In a policy document to go before next month's party conference, the Liberal Democrats also confirmed they would keep their election promise to impose one penny on income tax to fund improvements in education.

The key policy, to free millions of people from paying any income tax at all, would be funded by a pounds 30 billion package of tax reforms that the party described as its most radical to date. It would include a carbon tax on homes and businesses, and a new 50 per cent income tax rate for those earning more than pounds 100,000 a year.

Malcolm Bruce MP, Liberal Democrat Treasury spokesman, also announced that the party would prepare actively for British membership of the European single currency by reducing interest rates in stages to the level of our partners. He said there should be an early referendum on entry to the euro to allow business to plan for its adoption.

Compulsory second pensions would be introduced, and the Chancellor allowed to vary employees' contributions in accordance with the overall health of the economy.

The party would introduce a new Public Services Act to introduce performance- related pay for chief executives of all government departments.

Mr Bruce said the proposal to take 10 million people out of the tax system contrasted starkly with unfulfilled Tory and Labour promises to cut the basic rate to 20p or 10p for low earners. "We should allow people to earn much more before they pay tax. After the Second World War, a married man without children could earn almost 50 per cent of average earnings before paying income tax. Now (it is) only 25 per cent." The proposals would help the poor, have a "broadly neutral" impact on middle earners, and hit the rich who had been allowed to escape the system for years, Mr Bruce claimed.

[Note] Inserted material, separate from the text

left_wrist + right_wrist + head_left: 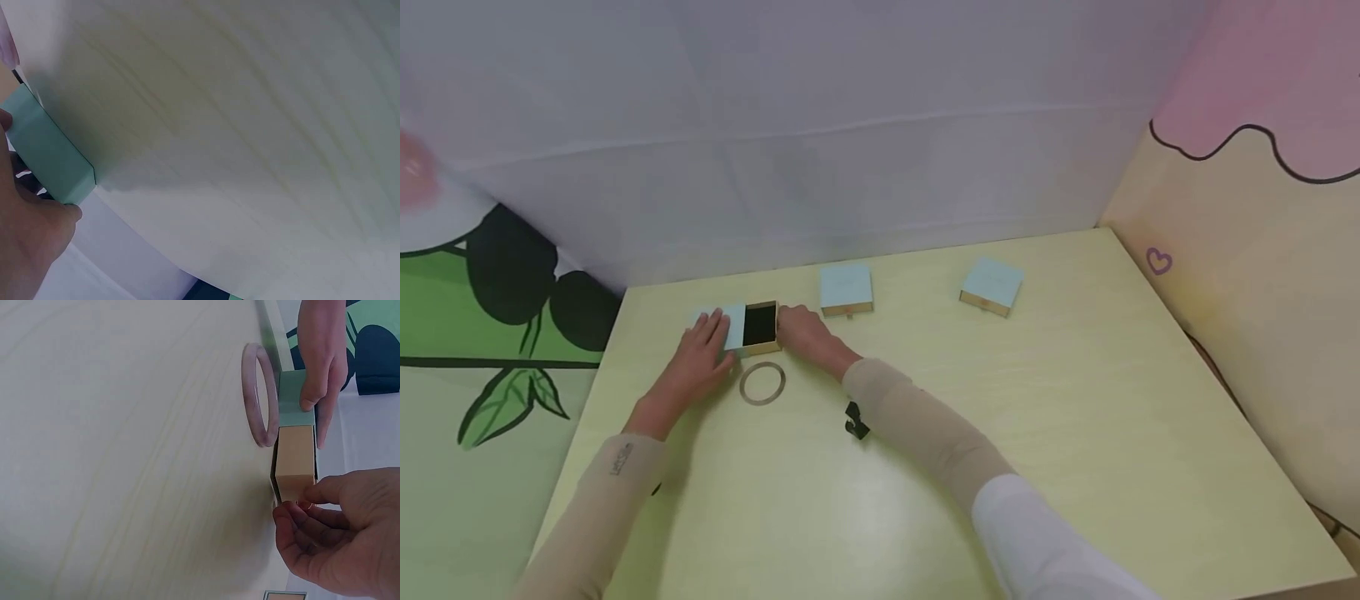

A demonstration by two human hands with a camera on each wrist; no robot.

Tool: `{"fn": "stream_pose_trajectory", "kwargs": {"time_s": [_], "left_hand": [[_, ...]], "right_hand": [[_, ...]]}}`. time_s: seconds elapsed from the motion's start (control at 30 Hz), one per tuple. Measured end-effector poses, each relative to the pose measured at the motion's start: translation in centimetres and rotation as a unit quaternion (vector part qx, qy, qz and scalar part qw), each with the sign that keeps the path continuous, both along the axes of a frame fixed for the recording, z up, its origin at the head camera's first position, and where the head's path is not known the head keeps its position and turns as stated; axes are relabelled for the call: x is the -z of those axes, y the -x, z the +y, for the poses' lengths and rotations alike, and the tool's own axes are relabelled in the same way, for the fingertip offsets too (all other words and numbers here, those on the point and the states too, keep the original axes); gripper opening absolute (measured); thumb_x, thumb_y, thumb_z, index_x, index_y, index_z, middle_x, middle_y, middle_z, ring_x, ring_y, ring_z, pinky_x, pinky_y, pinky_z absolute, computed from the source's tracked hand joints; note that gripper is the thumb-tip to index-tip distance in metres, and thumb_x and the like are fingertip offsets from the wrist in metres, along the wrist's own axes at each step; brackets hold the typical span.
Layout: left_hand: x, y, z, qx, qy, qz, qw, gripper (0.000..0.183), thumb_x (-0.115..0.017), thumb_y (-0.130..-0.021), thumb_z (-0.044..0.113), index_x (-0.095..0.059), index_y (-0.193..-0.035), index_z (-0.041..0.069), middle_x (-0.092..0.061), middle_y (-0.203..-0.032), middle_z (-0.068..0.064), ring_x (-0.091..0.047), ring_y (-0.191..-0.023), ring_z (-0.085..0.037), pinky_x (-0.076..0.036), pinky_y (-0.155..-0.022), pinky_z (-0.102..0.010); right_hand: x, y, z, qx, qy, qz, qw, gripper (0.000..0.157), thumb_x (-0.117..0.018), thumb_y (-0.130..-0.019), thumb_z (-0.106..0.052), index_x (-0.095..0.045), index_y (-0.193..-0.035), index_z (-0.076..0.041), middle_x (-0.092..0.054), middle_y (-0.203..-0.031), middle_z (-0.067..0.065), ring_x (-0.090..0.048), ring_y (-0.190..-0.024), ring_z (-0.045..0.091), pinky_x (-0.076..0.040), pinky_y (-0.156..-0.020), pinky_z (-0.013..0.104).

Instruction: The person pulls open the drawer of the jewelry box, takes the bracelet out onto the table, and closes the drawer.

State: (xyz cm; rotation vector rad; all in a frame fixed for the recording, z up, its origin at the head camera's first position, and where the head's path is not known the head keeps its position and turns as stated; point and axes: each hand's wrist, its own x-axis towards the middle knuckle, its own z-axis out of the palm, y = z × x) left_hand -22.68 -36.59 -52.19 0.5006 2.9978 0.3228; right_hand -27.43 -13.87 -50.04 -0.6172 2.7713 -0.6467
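Observation:
A pale blue drawer box (734, 330) lies at the back left of the table, its drawer (761, 324) slid partly out and showing a black inside. My left hand (702, 353) holds the blue sleeve, fingers across the top and thumb at the near side. At the drawer's right end, my right hand (805, 331) pinches the end with thumb and fingertips. The tan drawer side (295, 453) shows in the right wrist view. Just in front of the box lies a bangle (763, 383), pale pinkish brown in the right wrist view.
Two more pale blue boxes, a middle one (846, 289) and a right one (992, 286), lie shut along the back of the table (1075, 400). A small black piece (856, 421) shows beside the right sleeve. A cloth wall (880, 183) rises behind the table.

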Motion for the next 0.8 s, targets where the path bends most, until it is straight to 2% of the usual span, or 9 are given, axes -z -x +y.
{"fn": "stream_pose_trajectory", "kwargs": {"time_s": [0.13, 0.3, 0.57, 0.8], "left_hand": [[0.1, -0.5, -0.4, -0.008, -0.005, -0.005, 0.9999, 0.068, -0.041, -0.108, 0.029, -0.013, -0.16, -0.006, -0.008, -0.166, -0.029, -0.004, -0.152, -0.05, -0.009, -0.118, -0.07], [0.0, -0.7, -0.7, -0.01, -0.011, -0.003, 0.9999, 0.068, -0.04, -0.108, 0.028, -0.013, -0.16, -0.006, -0.009, -0.166, -0.03, -0.004, -0.153, -0.049, -0.009, -0.118, -0.07], [-0.1, -0.8, -0.6, -0.013, -0.016, -0.003, 0.9998, 0.068, -0.042, -0.108, 0.029, -0.014, -0.16, -0.005, -0.01, -0.166, -0.028, -0.005, -0.153, -0.049, -0.011, -0.118, -0.071], [-0.4, -0.9, -0.6, -0.016, -0.015, -0.013, 0.9997, 0.069, -0.041, -0.108, 0.03, -0.013, -0.16, -0.004, -0.008, -0.167, -0.027, -0.004, -0.153, -0.048, -0.01, -0.118, -0.07]], "right_hand": [[0.0, -0.4, -1.0, -0.012, 0.005, 0.005, 1.0, 0.009, -0.053, -0.101, -0.007, -0.062, -0.098, -0.007, -0.048, -0.069, -0.002, -0.038, -0.056, 0.008, -0.033, -0.044, 0.021], [0.0, -0.5, -2.0, -0.016, 0.012, 0.029, 0.999, 0.011, -0.055, -0.101, -0.009, -0.064, -0.095, -0.008, -0.054, -0.07, -0.001, -0.043, -0.056, 0.009, -0.035, -0.044, 0.021], [-0.7, -0.4, -2.7, -0.035, 0.011, 0.007, 0.999, 0.011, -0.054, -0.101, -0.006, -0.063, -0.096, -0.009, -0.055, -0.073, -0.001, -0.042, -0.055, 0.009, -0.035, -0.045, 0.02], [-0.7, -0.6, -3.1, -0.035, 0.008, 0.021, 0.999, 0.008, -0.056, -0.1, -0.006, -0.064, -0.103, -0.007, -0.061, -0.08, 0.0, -0.048, -0.061, 0.011, -0.038, -0.048, 0.021]]}}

The carbon tax would raise pounds 7 billion a year, but unlike the last government's imposition of VAT on fuel the money would go back into low earners' pockets rather into Treasury coffers.

"The last government gave environmental taxes a bad name. Our policy is designed to alter people's behaviour ,while the money raised is used to offset other taxes. I think it will make the introduction of environmental taxes much more acceptable if people can see the direct benefit," he added.